Last night the Senate passed a bill to re-set student loan rates. The House is expected to accept this “compromise” measure (compromise being a term of art meaning “a GOP-backed measure acceptable to the Obama administration”).
The new deal essentially jacks up student loan rates drastically going forward, but disguises this with what Elizabeth Warren analogizes to an initial credit card teaser rate.
Here’s how it works. Each year, student loan rates will be determined by the following formula:
Subsidized Staffords will be set at the previous year’s 10-year T-bill yield plus 2.05%. (These are the loans that undergraduates can get for the first few thousand of education costs in a particular year).
Unsubsidized Staffords will be at the 10-year rate plus 3.6%. Grad Plus and Parent Plus will be at the 10-year rate plus 4.6%.
Now because treasury yields were at a post-WWII low last year, this formula actually reduces student loan rates slightly for next year.
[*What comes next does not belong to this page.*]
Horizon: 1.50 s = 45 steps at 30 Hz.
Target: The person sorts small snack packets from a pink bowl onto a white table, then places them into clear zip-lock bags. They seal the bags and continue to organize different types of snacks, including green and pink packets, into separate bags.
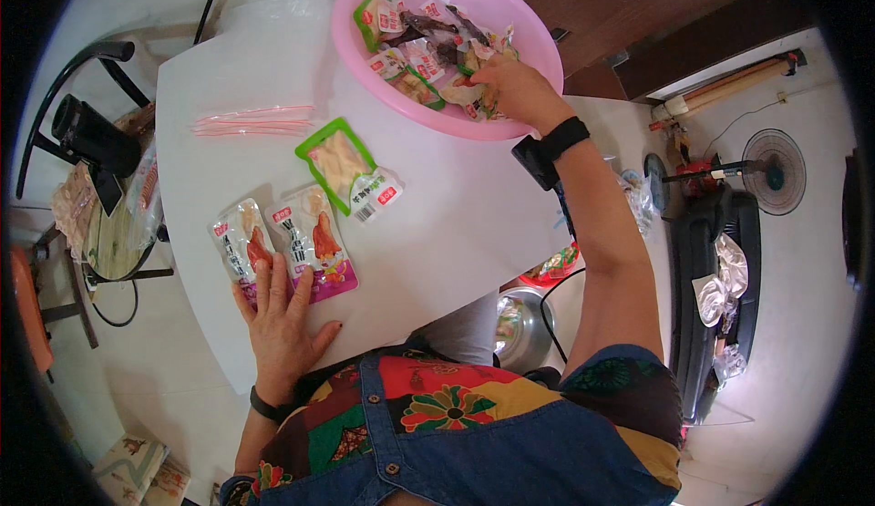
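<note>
My left hand rests with spread fingers on the lower ends of two snack pouches, a narrower one and a wider white one with a purple lower edge. Above them on the white table lies a green-edged clear pouch of pale food. My right hand reaches into the pink plastic basin, its fingers among several sealed food pouches; whether it grips one is hard to tell.
Clear zip bags with red seals lie stacked at the table's upper left. A black chair holds a black cup and bags. Below the table's right edge stand a metal bowl and a red basin.
</note>
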Each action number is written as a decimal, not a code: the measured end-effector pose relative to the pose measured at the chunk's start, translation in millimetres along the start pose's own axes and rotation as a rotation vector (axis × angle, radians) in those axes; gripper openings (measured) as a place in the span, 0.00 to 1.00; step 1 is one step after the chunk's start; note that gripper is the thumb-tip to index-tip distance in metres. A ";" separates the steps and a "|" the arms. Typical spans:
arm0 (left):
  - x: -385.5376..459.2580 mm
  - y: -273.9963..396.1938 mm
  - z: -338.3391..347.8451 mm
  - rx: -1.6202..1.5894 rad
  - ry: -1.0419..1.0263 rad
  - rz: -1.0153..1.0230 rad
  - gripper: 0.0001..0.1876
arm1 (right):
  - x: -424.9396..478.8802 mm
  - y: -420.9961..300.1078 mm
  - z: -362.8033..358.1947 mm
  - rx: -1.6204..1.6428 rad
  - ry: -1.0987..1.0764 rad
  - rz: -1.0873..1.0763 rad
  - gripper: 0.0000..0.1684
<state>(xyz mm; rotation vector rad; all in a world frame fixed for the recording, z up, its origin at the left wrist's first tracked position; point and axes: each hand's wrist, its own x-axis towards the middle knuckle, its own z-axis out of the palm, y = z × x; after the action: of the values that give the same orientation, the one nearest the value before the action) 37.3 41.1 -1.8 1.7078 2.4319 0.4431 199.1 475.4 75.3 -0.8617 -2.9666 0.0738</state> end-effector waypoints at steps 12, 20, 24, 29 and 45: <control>-1.9 1.3 -2.4 -0.003 0.017 0.002 0.41 | -5.7 11.1 -40.6 0.655 0.498 0.113 0.08; -2.5 1.1 -0.7 -0.027 0.076 0.017 0.40 | -27.0 -39.5 -61.6 0.867 0.559 0.024 0.10; -5.9 -1.9 2.5 -0.036 0.084 0.046 0.40 | -58.8 -97.6 -40.8 0.923 0.350 0.132 0.08; -9.0 -0.3 3.1 -0.019 0.078 0.011 0.38 | -66.4 -118.7 37.0 0.712 0.220 0.092 0.13; -8.8 0.3 3.5 0.000 0.134 0.054 0.39 | -83.0 -185.2 83.4 0.212 -0.001 0.059 0.31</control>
<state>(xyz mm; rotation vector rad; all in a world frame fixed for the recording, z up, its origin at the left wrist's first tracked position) 41.7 33.5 -5.5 1.8023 2.4810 0.5821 165.0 272.1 0.3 -0.9197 -2.8660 0.3830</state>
But it raises them, drastically, going forward, assuming (as the CBO projects they will) interest rates will rise toward anything even remotely close to their historical averages.
For example, graduate and professional students would see their loan rates increase above the current 6.8% (Stafford) and 7.9% (Grad PLUS) rates if the yield on the T-bill were to be at the lowest annual rate it hit in any year between 1962 and 2011. If interest rates climb anywhere close to historical averages, the Stafford and Grad PLUS rates will climb to 9.5% and 10.5% respectively, where they’re capped by the bill.
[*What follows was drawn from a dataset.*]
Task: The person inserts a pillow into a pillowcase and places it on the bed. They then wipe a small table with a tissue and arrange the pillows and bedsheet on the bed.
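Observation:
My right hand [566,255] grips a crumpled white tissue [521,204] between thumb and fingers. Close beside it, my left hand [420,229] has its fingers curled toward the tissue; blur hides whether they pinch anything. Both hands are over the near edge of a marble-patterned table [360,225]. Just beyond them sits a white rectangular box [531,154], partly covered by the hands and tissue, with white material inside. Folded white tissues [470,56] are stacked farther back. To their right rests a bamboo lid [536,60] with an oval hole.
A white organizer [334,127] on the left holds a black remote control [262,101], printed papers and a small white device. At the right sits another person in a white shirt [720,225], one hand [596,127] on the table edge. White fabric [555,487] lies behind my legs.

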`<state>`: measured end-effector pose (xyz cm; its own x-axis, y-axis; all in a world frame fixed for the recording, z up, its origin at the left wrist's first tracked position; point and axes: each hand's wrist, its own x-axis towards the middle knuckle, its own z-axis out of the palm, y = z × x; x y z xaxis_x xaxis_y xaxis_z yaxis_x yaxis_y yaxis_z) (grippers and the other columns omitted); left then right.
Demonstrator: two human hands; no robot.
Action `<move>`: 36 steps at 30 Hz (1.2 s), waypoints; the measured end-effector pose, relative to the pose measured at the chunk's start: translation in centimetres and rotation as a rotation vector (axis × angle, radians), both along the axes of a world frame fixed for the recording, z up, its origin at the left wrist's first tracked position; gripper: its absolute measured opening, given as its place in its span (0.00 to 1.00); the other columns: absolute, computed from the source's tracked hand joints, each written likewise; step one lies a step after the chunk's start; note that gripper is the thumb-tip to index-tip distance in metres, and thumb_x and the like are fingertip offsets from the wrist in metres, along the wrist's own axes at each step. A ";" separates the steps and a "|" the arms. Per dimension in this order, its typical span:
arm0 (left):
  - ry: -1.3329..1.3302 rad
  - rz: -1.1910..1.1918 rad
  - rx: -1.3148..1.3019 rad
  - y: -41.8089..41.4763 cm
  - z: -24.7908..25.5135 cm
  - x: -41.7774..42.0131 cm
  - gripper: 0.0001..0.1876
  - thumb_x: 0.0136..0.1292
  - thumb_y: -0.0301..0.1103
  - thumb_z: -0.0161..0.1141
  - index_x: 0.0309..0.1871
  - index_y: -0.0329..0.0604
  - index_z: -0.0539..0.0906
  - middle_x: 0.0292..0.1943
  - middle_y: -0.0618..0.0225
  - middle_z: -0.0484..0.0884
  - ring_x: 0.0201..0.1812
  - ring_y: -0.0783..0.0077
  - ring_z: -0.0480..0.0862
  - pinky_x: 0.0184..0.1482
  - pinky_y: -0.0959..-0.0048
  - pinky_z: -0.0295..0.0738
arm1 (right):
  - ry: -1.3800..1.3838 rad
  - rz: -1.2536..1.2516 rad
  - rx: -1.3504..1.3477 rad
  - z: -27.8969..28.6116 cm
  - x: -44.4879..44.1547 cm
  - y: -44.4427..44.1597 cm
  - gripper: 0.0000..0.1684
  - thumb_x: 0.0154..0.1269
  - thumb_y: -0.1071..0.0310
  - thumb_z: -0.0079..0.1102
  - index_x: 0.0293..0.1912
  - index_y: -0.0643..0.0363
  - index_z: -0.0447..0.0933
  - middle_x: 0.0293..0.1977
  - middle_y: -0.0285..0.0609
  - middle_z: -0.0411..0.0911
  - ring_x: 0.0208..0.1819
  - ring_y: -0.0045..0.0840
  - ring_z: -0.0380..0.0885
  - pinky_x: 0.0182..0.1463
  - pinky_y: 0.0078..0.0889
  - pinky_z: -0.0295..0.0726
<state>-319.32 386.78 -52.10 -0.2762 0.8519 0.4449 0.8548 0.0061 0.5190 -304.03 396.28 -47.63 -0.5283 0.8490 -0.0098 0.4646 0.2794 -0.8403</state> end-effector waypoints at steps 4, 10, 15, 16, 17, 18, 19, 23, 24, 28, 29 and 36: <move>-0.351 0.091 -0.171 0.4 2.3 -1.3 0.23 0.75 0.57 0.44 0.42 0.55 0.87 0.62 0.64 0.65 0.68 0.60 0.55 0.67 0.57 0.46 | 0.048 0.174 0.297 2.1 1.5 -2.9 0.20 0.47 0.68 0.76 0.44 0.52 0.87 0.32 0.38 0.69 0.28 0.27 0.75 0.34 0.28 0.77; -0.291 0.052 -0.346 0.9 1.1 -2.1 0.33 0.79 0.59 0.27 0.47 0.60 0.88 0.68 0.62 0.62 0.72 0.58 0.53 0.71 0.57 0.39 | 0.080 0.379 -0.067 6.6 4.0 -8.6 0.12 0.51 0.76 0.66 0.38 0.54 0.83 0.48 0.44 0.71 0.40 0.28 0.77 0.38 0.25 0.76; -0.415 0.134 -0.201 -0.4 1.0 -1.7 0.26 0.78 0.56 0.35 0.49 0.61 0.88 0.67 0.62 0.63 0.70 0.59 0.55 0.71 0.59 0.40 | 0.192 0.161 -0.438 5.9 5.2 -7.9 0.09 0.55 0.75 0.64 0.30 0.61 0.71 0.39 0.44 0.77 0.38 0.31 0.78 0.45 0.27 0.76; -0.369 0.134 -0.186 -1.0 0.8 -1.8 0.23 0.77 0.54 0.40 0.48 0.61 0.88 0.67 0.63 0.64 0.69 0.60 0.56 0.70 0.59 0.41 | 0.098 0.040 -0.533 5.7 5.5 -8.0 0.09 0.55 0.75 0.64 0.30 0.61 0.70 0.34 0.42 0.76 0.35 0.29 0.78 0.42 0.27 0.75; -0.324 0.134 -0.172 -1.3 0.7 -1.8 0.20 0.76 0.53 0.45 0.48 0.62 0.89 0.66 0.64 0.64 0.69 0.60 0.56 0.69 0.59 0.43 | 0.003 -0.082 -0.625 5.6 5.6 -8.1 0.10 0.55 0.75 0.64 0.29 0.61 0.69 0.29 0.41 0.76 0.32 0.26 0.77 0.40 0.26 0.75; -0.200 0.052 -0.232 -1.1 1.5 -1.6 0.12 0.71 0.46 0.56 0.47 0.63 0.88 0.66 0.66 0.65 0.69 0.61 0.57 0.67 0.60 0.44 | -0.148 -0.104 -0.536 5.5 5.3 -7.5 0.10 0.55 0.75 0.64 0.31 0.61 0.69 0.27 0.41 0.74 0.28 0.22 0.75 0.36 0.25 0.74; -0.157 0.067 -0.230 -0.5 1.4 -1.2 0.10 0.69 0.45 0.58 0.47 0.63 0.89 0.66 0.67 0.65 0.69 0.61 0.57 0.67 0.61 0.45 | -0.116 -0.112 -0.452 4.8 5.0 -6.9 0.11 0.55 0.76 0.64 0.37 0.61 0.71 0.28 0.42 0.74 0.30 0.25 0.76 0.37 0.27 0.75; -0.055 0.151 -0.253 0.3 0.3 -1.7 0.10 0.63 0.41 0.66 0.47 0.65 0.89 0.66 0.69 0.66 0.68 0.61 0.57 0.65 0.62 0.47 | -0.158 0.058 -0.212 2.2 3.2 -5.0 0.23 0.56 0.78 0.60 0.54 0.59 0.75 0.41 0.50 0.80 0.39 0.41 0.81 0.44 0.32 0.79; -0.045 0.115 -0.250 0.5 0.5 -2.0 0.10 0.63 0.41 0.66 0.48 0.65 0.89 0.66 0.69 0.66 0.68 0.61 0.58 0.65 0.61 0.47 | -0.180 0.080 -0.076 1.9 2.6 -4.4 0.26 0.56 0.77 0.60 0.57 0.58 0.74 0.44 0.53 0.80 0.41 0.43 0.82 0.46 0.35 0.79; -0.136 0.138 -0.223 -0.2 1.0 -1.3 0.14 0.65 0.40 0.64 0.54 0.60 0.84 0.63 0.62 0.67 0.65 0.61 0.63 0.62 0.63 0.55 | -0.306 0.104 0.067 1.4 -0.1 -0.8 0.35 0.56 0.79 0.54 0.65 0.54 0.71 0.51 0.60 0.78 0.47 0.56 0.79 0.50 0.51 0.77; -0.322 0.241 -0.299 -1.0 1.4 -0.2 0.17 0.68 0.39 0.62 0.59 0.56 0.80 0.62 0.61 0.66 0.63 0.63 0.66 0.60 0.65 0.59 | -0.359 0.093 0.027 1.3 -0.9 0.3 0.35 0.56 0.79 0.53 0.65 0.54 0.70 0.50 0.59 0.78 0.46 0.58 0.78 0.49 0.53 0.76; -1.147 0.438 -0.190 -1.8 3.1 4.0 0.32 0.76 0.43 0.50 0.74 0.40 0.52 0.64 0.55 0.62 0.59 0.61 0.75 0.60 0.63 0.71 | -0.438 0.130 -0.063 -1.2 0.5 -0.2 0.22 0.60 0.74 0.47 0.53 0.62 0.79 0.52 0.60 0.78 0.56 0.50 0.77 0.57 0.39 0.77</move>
For undergraduates, subsidized Staffords are capped by the bill at a mere 8.25%, but they would hit this astonishing rate even before interest rates got to their 50-year historical average.
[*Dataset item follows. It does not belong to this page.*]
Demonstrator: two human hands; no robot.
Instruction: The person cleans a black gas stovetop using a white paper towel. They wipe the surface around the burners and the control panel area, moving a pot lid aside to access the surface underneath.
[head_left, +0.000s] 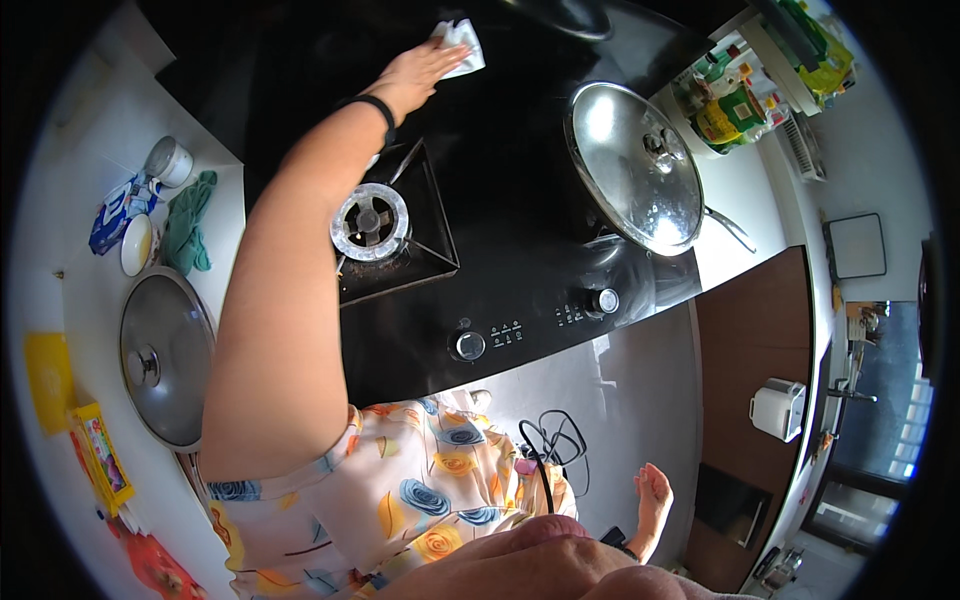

In effect, this bill treats federal student lending, even more than it is now, as a multi-billion dollar per year arbitrage opportunity for the government (unlike almost all other debt, student loans aren’t dischargeable in bankruptcy). This is especially true for graduate and professional students, who by 2015 are projected by the CBO to be paying even higher rates than they currently pay. (How does $200,000 in debt at 10% paid back over 25 years sound? If CBO projections regarding interest rates prove correct, that’s what the average law graduate who matriculates four years from now will be taking on).